The Sense of an Ending is Tony Webster’s nostalgic recollection of his childhood and manhood days spent with his friends, one special friend, Adrian Finn, and his girlfriend, Veronica. The book’s introduction says it accurately ‘The book is the story of one man coming to terms with the mutable past.’
Tony grows up like any other boy with a close-knit group of two friends, dreaming about girls and questioning the system and its rules. Adrian Finn enters into their group and gathers a lot of interest and respect because of his different tastes and opinions. Later on in life, Tony dates Veronica and visits her parents which we keep revisiting all through the book. Tony and Veronica break up and later on Adrian dates Veronika. Tony marries another woman and has children, gets divorced, and is living a life of a retired, old man, when a letter arrives informing him of Veronika’s mother’s demise and that she has left Adrian’s diary and some money for Tony. Tony realizes the diary is with Veronika and she refuses to part with it and thus starts Tony’s attempts at getting the diary back. In the process, he revisits his memories of spending time with Veronika, Adrian and his other friends. The book ends with an interesting twist which is the icing on the cake. It binds everything together: memories, assumptions and death.

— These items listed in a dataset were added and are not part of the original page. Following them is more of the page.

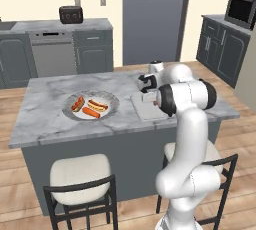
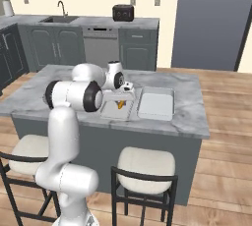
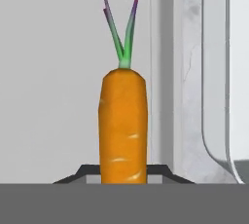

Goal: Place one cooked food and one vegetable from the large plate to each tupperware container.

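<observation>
My gripper [image 3: 123,175] is shut on the yellower orange carrot [image 3: 123,125], its green top pointing away from the hand. It hangs just above the floor of the left tupperware container [image 2: 112,111]; whether it touches I cannot tell. The second container [image 2: 156,104] lies beside it to the right. In the right base view the carrot [image 2: 120,104] shows under the gripper [image 2: 123,96]. On the large plate [image 1: 114,105] lie two hot dogs [image 1: 77,104] [image 1: 98,105] and the orange-red stick [image 1: 91,113]. My arm hides most of the containers [image 1: 145,110] in the left base view.
Two stools [image 2: 146,163] [image 1: 80,171] stand at the island's near side. A toaster [image 1: 71,14] and a sink [image 2: 59,18] are on the back counter, and a microwave [image 1: 241,9] is at the far right. A strip of marble counter [image 3: 189,72] separates the two containers.
</observation>
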Motion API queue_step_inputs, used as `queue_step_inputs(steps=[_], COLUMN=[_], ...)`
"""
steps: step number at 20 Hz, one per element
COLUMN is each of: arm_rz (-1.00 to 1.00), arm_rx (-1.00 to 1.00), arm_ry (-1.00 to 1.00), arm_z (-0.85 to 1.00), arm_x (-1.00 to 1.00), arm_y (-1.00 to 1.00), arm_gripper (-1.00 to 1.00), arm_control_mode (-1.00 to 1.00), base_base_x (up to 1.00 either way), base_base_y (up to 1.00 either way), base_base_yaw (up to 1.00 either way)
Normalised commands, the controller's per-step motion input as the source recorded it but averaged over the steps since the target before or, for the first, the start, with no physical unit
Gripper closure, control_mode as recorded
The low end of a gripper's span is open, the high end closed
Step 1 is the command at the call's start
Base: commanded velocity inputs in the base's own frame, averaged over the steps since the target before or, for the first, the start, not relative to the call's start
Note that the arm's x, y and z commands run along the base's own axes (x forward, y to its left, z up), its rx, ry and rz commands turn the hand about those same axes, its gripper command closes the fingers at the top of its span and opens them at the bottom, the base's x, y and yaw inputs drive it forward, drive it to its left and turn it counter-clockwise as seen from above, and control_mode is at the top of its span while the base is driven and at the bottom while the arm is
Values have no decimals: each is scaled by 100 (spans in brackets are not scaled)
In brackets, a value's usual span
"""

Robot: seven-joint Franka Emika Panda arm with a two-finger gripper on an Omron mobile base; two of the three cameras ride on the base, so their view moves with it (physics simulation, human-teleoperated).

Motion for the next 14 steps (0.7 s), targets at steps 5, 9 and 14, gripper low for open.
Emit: queue_step_inputs(steps=[5, 9, 14], arm_rz=[-1, -2, -2], arm_rx=[0, 0, 0], arm_ry=[0, 0, 0], arm_z=[-13, -19, -12], arm_x=[4, 0, 1], arm_y=[4, 0, 1], arm_gripper=[100, 100, -100], arm_control_mode=[-100, -100, -100], base_base_x=[0, 0, 0], base_base_y=[0, 0, 0], base_base_yaw=[0, 0, 0])
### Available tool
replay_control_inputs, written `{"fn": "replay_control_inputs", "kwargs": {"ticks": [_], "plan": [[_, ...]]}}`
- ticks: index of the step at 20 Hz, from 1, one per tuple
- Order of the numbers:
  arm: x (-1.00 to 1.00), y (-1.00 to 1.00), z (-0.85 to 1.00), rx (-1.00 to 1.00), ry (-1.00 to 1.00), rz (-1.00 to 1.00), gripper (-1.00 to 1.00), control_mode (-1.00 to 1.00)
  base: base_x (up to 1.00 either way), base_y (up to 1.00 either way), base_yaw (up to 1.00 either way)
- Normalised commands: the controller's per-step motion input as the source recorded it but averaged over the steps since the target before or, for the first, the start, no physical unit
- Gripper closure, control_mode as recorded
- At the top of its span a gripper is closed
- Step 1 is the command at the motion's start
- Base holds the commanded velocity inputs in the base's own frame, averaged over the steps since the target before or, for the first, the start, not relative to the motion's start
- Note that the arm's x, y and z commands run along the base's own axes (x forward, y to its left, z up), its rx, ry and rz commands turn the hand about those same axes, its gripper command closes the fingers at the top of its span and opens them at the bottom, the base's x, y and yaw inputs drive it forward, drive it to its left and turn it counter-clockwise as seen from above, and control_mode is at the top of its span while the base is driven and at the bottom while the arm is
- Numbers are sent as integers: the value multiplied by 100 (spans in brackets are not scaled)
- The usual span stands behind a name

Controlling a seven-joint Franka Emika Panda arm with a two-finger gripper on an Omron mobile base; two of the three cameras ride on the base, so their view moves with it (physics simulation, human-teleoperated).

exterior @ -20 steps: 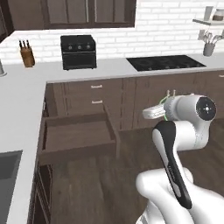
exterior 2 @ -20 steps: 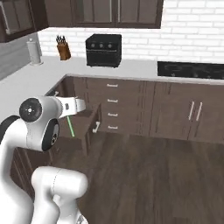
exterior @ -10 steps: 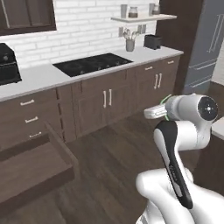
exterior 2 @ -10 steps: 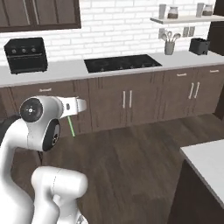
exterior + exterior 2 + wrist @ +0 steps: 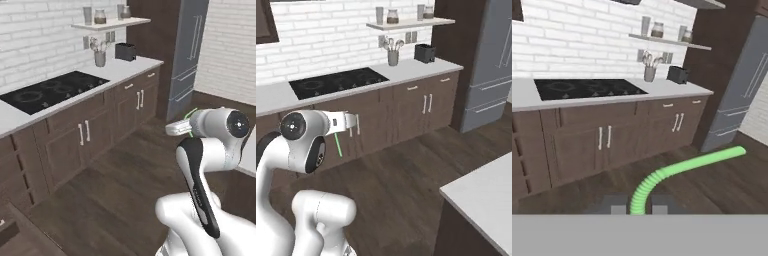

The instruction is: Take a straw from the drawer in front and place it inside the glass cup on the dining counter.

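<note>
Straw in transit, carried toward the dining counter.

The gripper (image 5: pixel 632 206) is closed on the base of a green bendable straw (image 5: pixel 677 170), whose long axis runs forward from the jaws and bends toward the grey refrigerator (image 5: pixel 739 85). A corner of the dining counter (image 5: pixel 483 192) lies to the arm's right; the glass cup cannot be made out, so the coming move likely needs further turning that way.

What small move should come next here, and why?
Probably keep turning the base toward the dining counter, whose white corner shows at lower right of the right base view. The hand is shut on the green straw, and no glass cup is visible yet, so bringing it into sight likely comes before any placing.
</note>
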Motion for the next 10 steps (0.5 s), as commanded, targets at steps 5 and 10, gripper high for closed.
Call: {"fn": "replay_control_inputs", "kwargs": {"ticks": [5,10], "plan": [[0,0,0,0,0,0,100,100,100,0,-51],[0,0,0,0,0,0,100,100,100,0,-50]]}}
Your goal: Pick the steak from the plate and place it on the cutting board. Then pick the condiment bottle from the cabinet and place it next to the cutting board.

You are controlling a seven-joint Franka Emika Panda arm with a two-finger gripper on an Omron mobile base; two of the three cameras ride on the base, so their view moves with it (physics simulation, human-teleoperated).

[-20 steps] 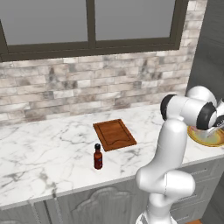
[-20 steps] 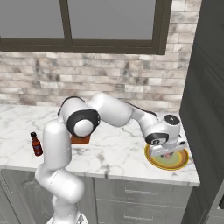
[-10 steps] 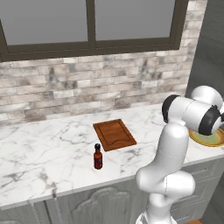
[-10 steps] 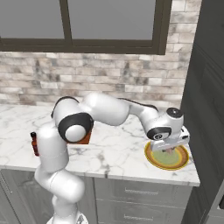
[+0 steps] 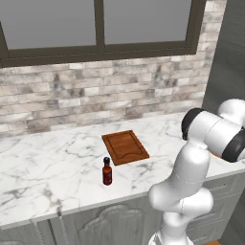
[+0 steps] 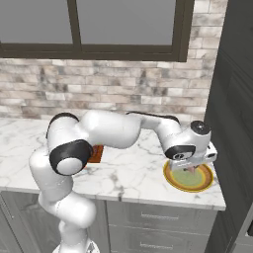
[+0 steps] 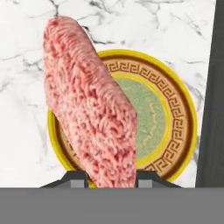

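The two-finger gripper (image 7: 108,177), pinching the pale pink oval slab of raw steak (image 7: 89,105) between its fingertips, has lifted it clear of the round yellow-rimmed, green-centred plate (image 7: 175,109) now directly below the hand on the white marble counter (image 7: 26,87).

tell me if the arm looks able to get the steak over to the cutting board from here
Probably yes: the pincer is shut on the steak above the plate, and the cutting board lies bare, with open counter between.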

The book pulls you in from the very first word. It has a philosophical tone which it maintains through out. Tony’s soliloquies, philosophical meanderings make a very interesting read. The story is gripping, of course, but these in-between chats are what I loved the most. All through the book, we read the author’s thoughts and opinions on memories and death. You pause and think and brood and wonder how true they are. Read some of my favorite excerpts:
…but what you end up remembering isn’t always the same as what you have witnessed.
We live with such easy assumptions, don’t we? For instance, that memory equals events plus time.
Who was it said that memory is what we thought we’d forgotten?
It strikes me that this may be one of the differences between youth and age: when we are young, we invent different futures for ourselves; when we are old, we invent different pasts for others.
Tony’s character comes across as so real and affable, you can’t help take pity on him at certain times. His relationship with Veronika is intriguing and evokes just a wee bit hatred towards Veronika for treating Tony like rubbish. Tony’s wife is another interesting character. Veronika is one enigma – I just couldn’t understand her character, which I guess was the author’s intent.
The book lingers on in my memory long after I finished reading it. Beautiful writing, memorable characters, engaging tone make this book a wonderful read and a memorable one. I have not read any other Booker shortlisted book, but I will not be surprised if this book wins the Booker this time. Julius Barnes has been shortlisted for Booker 3 times, so he might get fourth time lucky!